Talk:Vectorization (parallel computing)

Pipeline, run-time and other issues

I gave this article a good refactoring and there are some edges yet.

old vector machines are still in use and some simpler (embedded) processors are not as powerful as cutting-edge versions. This is why I said "some times". Feel free to re-phrase that, of course.
some processors can detect repetition in the load/store pattern and automatically change from normal instructions to vector instructions and the dynamic vectorization in the paper you mention is really interesting, but I was trying to cover "software" vectorizations. In the text I explain that it's not "vectorizing at run-time" but actually "choosing the vectorized version at run-time". Maybe a better title for the topic is needed, but I can't think of one that is as "catchy" as that... ;)
I'll add memory reference optimizations (induction, reduction, etc) too, but I've been busy with loop dependence analysis and normalized loop.

rengolin (talk) 21:55, 4 December 2009 (UTC)[reply]

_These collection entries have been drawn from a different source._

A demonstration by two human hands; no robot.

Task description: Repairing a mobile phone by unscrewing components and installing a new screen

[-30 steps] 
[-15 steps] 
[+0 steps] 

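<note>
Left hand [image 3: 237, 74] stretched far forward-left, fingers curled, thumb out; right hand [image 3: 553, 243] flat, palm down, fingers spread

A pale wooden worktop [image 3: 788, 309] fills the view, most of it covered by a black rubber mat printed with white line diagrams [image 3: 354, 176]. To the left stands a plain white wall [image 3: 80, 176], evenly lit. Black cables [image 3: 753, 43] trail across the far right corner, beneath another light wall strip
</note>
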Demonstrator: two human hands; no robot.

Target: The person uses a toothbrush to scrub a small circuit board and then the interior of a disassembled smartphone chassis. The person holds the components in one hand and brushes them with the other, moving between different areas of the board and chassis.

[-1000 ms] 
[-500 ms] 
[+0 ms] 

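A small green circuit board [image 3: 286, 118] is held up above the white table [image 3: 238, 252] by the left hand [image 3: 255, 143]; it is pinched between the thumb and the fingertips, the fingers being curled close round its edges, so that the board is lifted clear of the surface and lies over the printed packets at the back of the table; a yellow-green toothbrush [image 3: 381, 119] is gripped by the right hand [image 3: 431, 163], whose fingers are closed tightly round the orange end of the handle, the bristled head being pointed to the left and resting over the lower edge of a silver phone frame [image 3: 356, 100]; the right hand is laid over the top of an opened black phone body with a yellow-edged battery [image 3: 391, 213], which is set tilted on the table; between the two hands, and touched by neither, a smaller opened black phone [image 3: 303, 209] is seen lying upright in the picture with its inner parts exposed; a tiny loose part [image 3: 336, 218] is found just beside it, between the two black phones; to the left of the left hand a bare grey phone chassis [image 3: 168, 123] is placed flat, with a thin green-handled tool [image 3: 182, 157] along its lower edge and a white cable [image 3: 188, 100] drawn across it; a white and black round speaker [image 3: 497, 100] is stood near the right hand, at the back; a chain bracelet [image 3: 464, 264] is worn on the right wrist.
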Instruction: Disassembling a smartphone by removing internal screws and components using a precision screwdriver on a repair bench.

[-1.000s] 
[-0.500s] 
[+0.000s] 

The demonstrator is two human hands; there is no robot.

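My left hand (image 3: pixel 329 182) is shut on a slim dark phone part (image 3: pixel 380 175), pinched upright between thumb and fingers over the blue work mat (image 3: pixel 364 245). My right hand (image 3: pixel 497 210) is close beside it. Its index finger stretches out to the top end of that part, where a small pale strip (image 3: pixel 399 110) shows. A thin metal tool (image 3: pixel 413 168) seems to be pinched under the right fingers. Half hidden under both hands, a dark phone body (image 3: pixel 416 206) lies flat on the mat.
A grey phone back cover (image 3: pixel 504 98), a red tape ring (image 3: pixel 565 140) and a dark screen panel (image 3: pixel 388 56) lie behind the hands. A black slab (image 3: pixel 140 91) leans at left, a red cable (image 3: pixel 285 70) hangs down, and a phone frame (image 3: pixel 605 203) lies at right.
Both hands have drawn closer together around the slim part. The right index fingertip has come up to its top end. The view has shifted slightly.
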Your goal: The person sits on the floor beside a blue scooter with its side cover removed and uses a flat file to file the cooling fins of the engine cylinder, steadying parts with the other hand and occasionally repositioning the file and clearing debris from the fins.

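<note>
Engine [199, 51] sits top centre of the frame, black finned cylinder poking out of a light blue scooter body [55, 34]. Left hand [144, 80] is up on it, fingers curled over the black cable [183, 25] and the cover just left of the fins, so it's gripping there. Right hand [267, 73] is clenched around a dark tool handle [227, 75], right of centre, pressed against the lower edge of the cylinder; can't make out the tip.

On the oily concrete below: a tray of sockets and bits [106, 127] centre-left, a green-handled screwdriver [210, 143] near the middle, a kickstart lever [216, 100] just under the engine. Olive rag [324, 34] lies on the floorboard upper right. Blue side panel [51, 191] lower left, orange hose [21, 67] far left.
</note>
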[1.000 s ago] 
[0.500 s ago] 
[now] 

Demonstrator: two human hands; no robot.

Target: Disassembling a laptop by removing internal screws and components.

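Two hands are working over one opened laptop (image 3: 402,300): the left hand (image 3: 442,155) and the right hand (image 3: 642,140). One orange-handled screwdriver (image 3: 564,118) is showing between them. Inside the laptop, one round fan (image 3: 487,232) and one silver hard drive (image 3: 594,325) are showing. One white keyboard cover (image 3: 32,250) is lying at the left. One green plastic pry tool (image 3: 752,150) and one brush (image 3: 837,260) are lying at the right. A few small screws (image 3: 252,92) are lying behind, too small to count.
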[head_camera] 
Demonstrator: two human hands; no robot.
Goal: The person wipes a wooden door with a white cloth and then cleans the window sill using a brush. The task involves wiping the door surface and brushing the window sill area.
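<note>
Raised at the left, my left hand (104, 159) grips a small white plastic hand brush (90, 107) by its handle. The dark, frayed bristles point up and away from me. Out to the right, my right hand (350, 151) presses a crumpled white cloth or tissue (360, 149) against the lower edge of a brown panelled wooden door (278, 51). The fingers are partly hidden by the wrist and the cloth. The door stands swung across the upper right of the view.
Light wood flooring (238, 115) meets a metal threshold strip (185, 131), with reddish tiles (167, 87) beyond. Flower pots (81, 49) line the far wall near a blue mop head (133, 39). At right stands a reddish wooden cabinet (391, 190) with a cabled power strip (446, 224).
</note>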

Some issues on the descriptions added on Dec. 1. 2009

"pipeline synchronization" in the last line of the Background section: Pipeline synchronization is not a factor for slow vector code for modern SIMD architectures. It used to be the case for old vector machines but not anymore.
The description of runtime vectorization in the Run-time vs. Compile-time vectorization section: The description of runtime vectorization is misleading. The current description is about compile-time check-code generation for runtime values, which is part of 'code versioning'. I've seen some people are using the word this way but to me, runtime vectorization refers to the techniques that converts scalar instructions to vector counterparts during runtime such as a hardware technique described in the following paper.

http://pages.cs.wisc.edu/~sriram/vajapeyam99dynamic.pdf

So, the whole issue seems to stem from the fact that the two different SIMD architectures (one multimedia extension type and the other old pipelined vector machines) are described in one place together. As another example that comes from this is that you say 'a[i] = a[i+1];' cannot be vectorized in 'Building the dependency graph' section but below in 'Detecting idioms' section, you say 'a[i] = a[i] + a[i+1];' can be vectorized. As you know, 'a[i] = a[i] + a[i+1];' cannot be vectorized in modern SIMD architectures in a normal sense. So, my hope is that someone could make this distinction when referring to the features that are supported in only one of the two types of SIMD architectures. —Preceding unsigned comment added by Vermin8tr (talk • contribs) 17:07, 6 December 2009 (UTC)[reply]

Needs an example

scalar program: for (i=0;i<10;i++) c[i]=a[i]+b[i]

and the equivalent vector version and how the vector version would run faster.

x86's MMX instruction set provides facilities for adding multiple numbers together. MMX registers are 64 bits wide and can operate on 1 quadword, 2 doublewords, 4 words or 8 bytes. In your example, if we are allowed to assume c/a/b are all bytes (8 bits), then we can use the PADDB (packed add bytes) instruction to add 8 numbers at the same time. For simplicity, I'll change your example to loop to i<8 instead. So the equivalent code, using ASM syntax:

MOVQ mm0, [a]          ; Load a[0] to a[7] into the mm0 register
MOVQ mm1, [b]          ; Load b[0] to b[7] into mm1
PADDB mm0, mm1         ; Add the bytes of mm0 and mm1 together, storing result in mm0
MOVQ [c], mm0          ; Store the result into c[0] to c[7]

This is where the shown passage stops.